No one was going to do that but given where I was and who was around me, it was probably just fine to respond like that. But when I turned back to pink hair to answer her, she'd gotten tired of waiting for an answer from me and moved across the room to a corner where a woman dressed as a nun except her wimple ended over a black bikini was going through a line of people, smacking their palms with a ruler.
I felt like I'd done acid. Or like I assumed that would feel. Or fallen into a funhouse that wasn't really any fun at all.
We'd arrived two hours earlier and Vincent had paraded me around the room letting people get a good look at my back. I had been expecting to be stripped, to be fondled and groped, I'd halfway expected to be where the girl on the table was, despite Vincent saying this wasn't my night to serve, if that's what serving was, and I thought it probably was.
None of that had happened. Instead I'd been numbed by the boredom of listening to people who were probably well informed in the subjects they were talking about but who were talking about stocks and bonds, and about the art world, and about classical music.
All of which was crazy. They were carrying on as if this were a normal event.
Crazier still: Maybe for them, it was.
Nothing happened as I’d anticipated and now, after the pink-haired woman gave up on me as a conversational target, I started looking around as unobtrusively as I could to see if there was a phone in evidence.
Probably it wouldn't do me any good. The accents around me pretty much proved I was in France and if not, somewhere in the European Union. Getting through to anyone quickly via landline was laughable. If operators even existed anymore, I wouldn't speak the language and the back and forth communication would take forever. I had no money. I had no idea what time it was at "home."
There was also Vincent's unrelenting eye on me. No matter how far away he was, he watched. The skin crawling along the back of my neck suggested he wasn't the only one watching me.
Eventually I found a chair in the corner where another tired looking girl – wearing only a very fitted tuxedo jacket which covered most of her charms if she held very still – was sitting. Two seconds of attempted and unwilling conversation convinced us we had no languages in common. I thought she looked as relieved as I felt.
We sat silently and decorously and watched the crowd.
Vincent took us back to the house at one a.m. There was no sign of Kie or anyone but security when we entered.
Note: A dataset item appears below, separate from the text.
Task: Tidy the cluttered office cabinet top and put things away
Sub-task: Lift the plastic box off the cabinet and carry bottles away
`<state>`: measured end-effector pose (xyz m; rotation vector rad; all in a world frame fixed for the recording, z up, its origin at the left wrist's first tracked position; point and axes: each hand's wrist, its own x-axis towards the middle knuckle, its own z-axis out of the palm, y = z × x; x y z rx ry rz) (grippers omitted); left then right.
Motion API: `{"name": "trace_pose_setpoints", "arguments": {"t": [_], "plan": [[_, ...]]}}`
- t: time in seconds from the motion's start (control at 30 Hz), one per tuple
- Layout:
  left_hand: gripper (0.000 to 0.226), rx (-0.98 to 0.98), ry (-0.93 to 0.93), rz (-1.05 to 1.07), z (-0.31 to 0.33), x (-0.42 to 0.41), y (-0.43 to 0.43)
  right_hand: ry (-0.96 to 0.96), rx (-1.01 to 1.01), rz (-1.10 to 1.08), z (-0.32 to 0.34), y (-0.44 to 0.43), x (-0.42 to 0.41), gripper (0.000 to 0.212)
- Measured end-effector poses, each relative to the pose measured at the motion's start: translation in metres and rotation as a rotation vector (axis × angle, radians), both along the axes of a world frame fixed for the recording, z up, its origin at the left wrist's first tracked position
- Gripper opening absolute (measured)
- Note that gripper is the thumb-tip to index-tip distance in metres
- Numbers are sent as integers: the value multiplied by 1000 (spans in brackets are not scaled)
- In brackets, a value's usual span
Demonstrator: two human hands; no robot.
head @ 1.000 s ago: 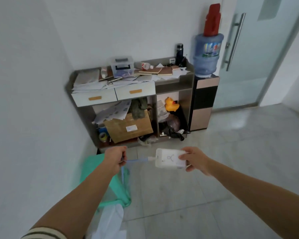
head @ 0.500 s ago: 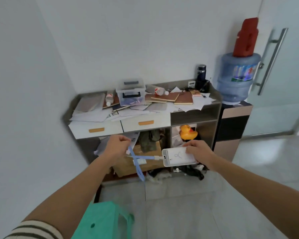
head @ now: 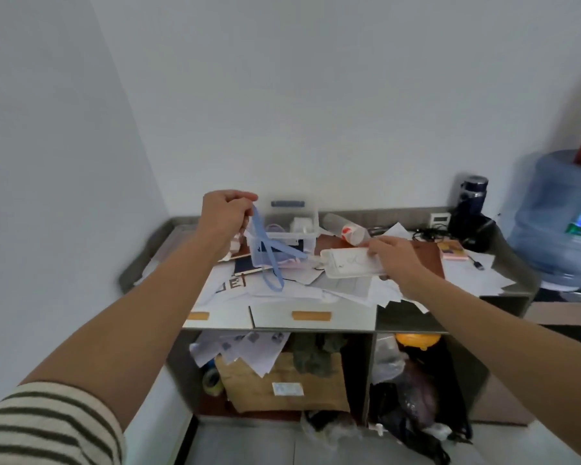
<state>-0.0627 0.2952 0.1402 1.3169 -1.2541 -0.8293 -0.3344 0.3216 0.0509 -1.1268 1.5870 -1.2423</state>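
Pinching the light-blue fabric lanyard (head: 271,255), the left hand (head: 223,218) hovers over the clear plastic storage box (head: 282,239). The right hand (head: 394,260) grips the white rectangular badge holder (head: 349,268) above loose white papers (head: 346,290) on the grey cabinet top (head: 514,263).

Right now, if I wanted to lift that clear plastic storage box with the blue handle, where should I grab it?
Probably by the blue handle on the lid of the clear plastic storage box, coming from above: it faces up, uncovered, and papers crowd the base.
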Motion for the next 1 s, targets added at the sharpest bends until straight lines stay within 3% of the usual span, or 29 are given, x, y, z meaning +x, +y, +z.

Vincent had been quiet on the way back as if he had something on his mind and when we were in the house, he took my arm and said, "Come with me," and led me into a room where a metal examination table stood.
No pause. Zero to sixty. I clawed my way free of him and started to run, getting only a couple feet before I went headfirst into a huge man's chest. He simply steadied me, but he didn't let go.
Behind me I heard Vincent swearing. "I should have thought of that. Annie, it's not what you think. For your back. I brought someone in."
I stopped struggling. It wouldn't do me any good anyway. I wasn't prepared to call him sir, so I didn't ask for reassurances. Probably they wouldn't have been forthcoming and if they were, they could be lies. I simply let the security guard scoop me up and deposit me face down on the table.
A blanket and thin pad had been laid on it, making the surface softer.
He hadn't lied. Vincent nodded to someone who came in and exchanged a few words with him and then came to me and asked if he could touch me.
That surprised me so much I gave blanket permission.
"Are you worried about the dress?" he asked in perfect, accented English.
If Vincent wasn't, why should I be? He hadn't said anything about changing. "No. Thanks."
He didn't bother to respond. He simply started working on my back, gentle fingers spreading some kind of medicated cream, smoothing it into the welts. That hurt, but his gentleness and maybe more importantly, the fact that he wasn't Vincent, made me want that pain for the first time since I'd been taken. There was, of course, none of that. He cleaned, medicated and dressed the welts and never touched me in any way that wasn't directly involved with taking care of me. I sighed and almost fell asleep but the gentle touch was too good to waste. What was it about me that Mark's gentle touches made me mad with foreboding that I couldn't spend my life with nothing more intense, but the painful treatment of masochists sent me running back for soft?
But there were worse thoughts waiting for me when I was escorted – not harshly, for a change; not dragged but guided – to my suite of rooms.
Lying on my stomach in a wash of moonlight, the evening drifted back. The stone cold preparation Vincent had indulged in the night before. The dress, made to exactly frame my back and his inflicted marks. The medical team, though truly only one man, there to meet us when we returned. My back felt almost normal now. My pulse no longer pounded in each of the welts. I thought I could sleep.
Except. The evening. The beating. The dress. The people at the party, talking about world religions and artwork, about politics and finance, while a girl stood naked and displayed on the table and I wore a dress that exhibited my beating as if it were art.
They were insane. Maybe not all the people at the dinner but definitely those within this house. Vincent Geddes was insane. That was something of a surprise.
That Kie was insane wasn't even the slightest bit of a surprise.
Their insanity could easily turn deadly. Their insanity may have already turned deadly for all I knew, I thought with a sudden sickening clarity.
The crazier they were the slimmer my chances of walking out of this house alive.
I lay in the moonlight for hours, chasing ideas through my mind and when I slept, I still didn't have a plan.